The same cheap data storage and free open-source software used by the NSA now allows companies to conduct the kind of sophisticated data analysis once was only available to Internet giants like IBM and Google.
“Ten years ago, if you wanted to store and process that much data you would have to spend millions of dollars buying really expensive servers,” said Ben Siscovick, general partner at IA Ventures, a venture capital firm that invests in big data companies. “Now, the tools are out there, and they’re accessible in a low-cost way to just about anybody who wants it.”
For advocates of big data -- an industry with an estimated value approaching $100 billion -- the potential for technology like Accumulo has barely been tapped.
"This is the first technological innovation since the Internet with the potential to change the world," said Christopher Lynch, an investor that has bankrolled 10 Boston-area big data companies.
One of those companies is Sqrrl, which Lynch helped launch two years ago after poaching from the NSA six engineers who developed Accumulo. Sqrrl markets its technology to companies in the telecom, health care and financial sectors who need extra security when dealing with sensitive customer data. The database sorts through enormous amounts of information and restricts access to users with high-level security clearances, said Ely Kahn, the company's co-founder.

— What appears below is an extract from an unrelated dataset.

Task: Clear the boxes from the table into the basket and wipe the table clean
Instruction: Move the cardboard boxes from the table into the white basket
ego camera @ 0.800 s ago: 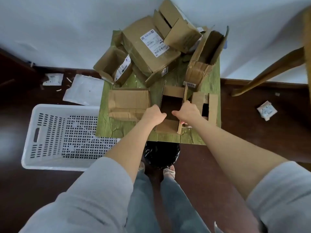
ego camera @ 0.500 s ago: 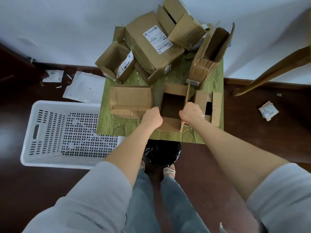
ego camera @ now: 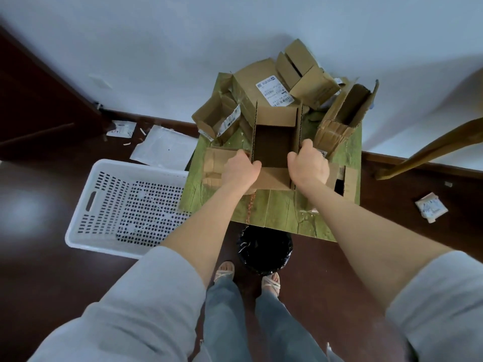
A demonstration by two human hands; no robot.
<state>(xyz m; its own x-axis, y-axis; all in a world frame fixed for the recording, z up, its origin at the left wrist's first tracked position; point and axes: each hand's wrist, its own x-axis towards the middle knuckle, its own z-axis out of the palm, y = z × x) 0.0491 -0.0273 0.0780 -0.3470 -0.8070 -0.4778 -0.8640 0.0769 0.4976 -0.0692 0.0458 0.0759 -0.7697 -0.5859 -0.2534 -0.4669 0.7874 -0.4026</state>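
Head view: left hand [ego camera: 239, 169] and right hand [ego camera: 308, 165] clench side walls of the open cardboard box [ego camera: 274, 142], seemingly raised; basket [ego camera: 83, 220] lies at eight o'clock, nearer the left.

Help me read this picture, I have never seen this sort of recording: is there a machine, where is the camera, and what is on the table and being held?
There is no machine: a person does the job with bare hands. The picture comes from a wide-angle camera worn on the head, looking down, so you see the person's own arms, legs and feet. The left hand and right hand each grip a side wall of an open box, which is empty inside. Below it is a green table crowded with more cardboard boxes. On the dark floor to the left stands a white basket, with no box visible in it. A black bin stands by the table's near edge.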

Its technology is used by major banks to predict whether customers will pay off their credit cards based on information like the demographic characteristics of their neighborhoods. It is also used by a telecom provider to spot damage on its network by searching for keywords like “broken” in a database of customer service calls, Kahn said.
“It’s similar to the way Amazon or eBay use databases to predict what you might want to buy next,” he said.

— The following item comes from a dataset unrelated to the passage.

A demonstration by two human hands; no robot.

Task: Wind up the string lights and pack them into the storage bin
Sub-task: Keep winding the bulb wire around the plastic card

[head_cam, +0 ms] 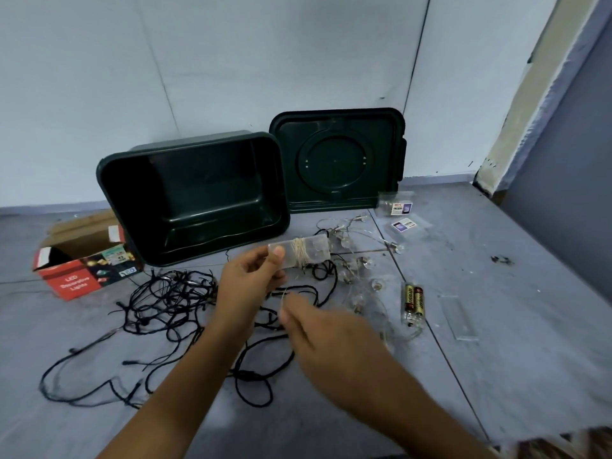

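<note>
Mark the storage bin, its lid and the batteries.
storage bin (198, 180), head view, bare inner wall.
lid (334, 160), head view, centre of round recess.
batteries (409, 299), head view, label of the left cell.

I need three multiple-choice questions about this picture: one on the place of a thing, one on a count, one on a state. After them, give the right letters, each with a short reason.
1. Where is the lid in relation to the bin?
A) closed on top of it
B) leaning on the wall, to its right
C) under it

2. How many batteries lie on the floor?
A) two
B) four
C) six

3. In what state is the bin?
A) shut
B) open and empty
C) open and full

Answers:
1 B: the lid stands upright against the wall beside the bin.
2 A: two batteries lie side by side.
3 B: the opening faces the camera and only the bare dark inside shows.
</note>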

But the growing reliance on databases and software to draw conclusions has raised privacy concerns before. Target, for example, sparked controversy last year when an employee told The New York Times how the company could determine whether a woman was pregnant based on her purchasing history and demographic information.
Lenders have started assessing the creditworthiness of borrowers by doing big-data analysis on their social media connections. And some health insurers have started buying massive databases to potentially flag people for being at risk of obesity if they have a history of buying plus-sized clothing, according to The Wall Street Journal.
FirstMark Capital's Turck predicted that the ability for both the NSA and companies to unlock secrets from the data they collect “is only going to get more powerful and more precise."
“The genie is out of the bottle,” he said.